There are so many different ways to be Black and to be a Black woman, but varied depictions have always been a struggle to find. In an interview with Shondaland, Carty-Williams eschewed the pressures of writing a “likable” character: “She makes a lot of annoying decisions and you want to shake her a lot of the time. Plus so many women, characters and in real life, are meant to be ‘nice.’ Why is that? I’m not interested in being ‘nice.’ What a boring descriptor.”

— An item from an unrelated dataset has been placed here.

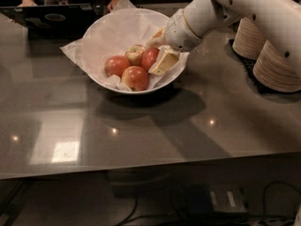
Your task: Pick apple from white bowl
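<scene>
The white bowl [101,36], lined with crinkled white paper, stands at the back middle of the dark table. It holds several apples. The deep red apple [148,58] lies at the right of the pile, next to a yellow-green one [135,53] and two orange-red ones [116,65]. My gripper [157,51] reaches into the bowl from the right. Its cream fingers [162,62] sit on either side of the deep red apple and close against it. The apple still rests in the bowl.
Stacks of beige paper plates [277,62] stand at the right, under my arm. A laptop [54,18] and a person's hands are at the back left edge. The grey table [141,135] stretches toward the front.
</scene>
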You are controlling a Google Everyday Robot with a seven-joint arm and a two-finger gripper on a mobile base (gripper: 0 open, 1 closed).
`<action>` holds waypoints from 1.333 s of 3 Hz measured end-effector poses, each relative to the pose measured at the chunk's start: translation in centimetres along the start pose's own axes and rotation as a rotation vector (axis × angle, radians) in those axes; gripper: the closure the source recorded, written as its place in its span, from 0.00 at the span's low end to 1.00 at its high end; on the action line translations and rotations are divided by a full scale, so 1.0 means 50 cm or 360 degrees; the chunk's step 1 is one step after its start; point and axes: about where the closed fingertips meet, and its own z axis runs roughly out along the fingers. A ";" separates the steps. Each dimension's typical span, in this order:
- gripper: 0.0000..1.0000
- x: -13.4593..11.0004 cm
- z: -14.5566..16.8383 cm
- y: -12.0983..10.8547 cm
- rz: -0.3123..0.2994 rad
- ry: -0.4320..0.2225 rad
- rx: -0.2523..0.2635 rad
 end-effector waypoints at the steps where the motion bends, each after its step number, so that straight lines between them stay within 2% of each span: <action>1: 1.00 -0.029 -0.040 -0.003 -0.0021 -0.0057 0.0039; 4: 1.00 -0.067 -0.116 -0.007 -0.0063 -0.0096 0.0135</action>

Recently, pop culture has coined a new feminine archetype: the Sad Girl. She probably likes The Virgin Suicides, Lana Del Rey, depression memes, and still lurks on Tumblr to reblog aesthetic posts that can only be described as soft-focus, pastel fever-dreams. She is almost always white and able-bodied, and most likely thin and conventionally attractive. The Sad Girl can never be a Black girl because according to widely believed cultural misconceptions and white supremacy, Black girls don’t experience depression. In this sense, Carty-Williams’s protagonist feels much more like a deconstruction of the Sad Girl than a response to Bridget Jones, or a faint reworking of Pride and Prejudice, which Fielding has cited as her inspiration. The heart of Queenie‘s narrative isn’t about coping with the ups and downs of the single life; it’s about self-liberation from the demands of, to borrow a term from bell hooks, a white supremacist capitalist patriarchy.
In writing and exposing Queenie’s flaws, Carty-Williams provides a layered portrait of Black womanhood. Black women can be strong, but that doesn’t mean strength neutralizes moments of human frailty. Queenie’s reclamation of selfhood is not dependent upon salvation delivered by a romantic partner, but the type of revolutionary self-care that Lorde advocated. Queenie, in all her triumphs and failures, shows the importance of banishing mental health stigmas.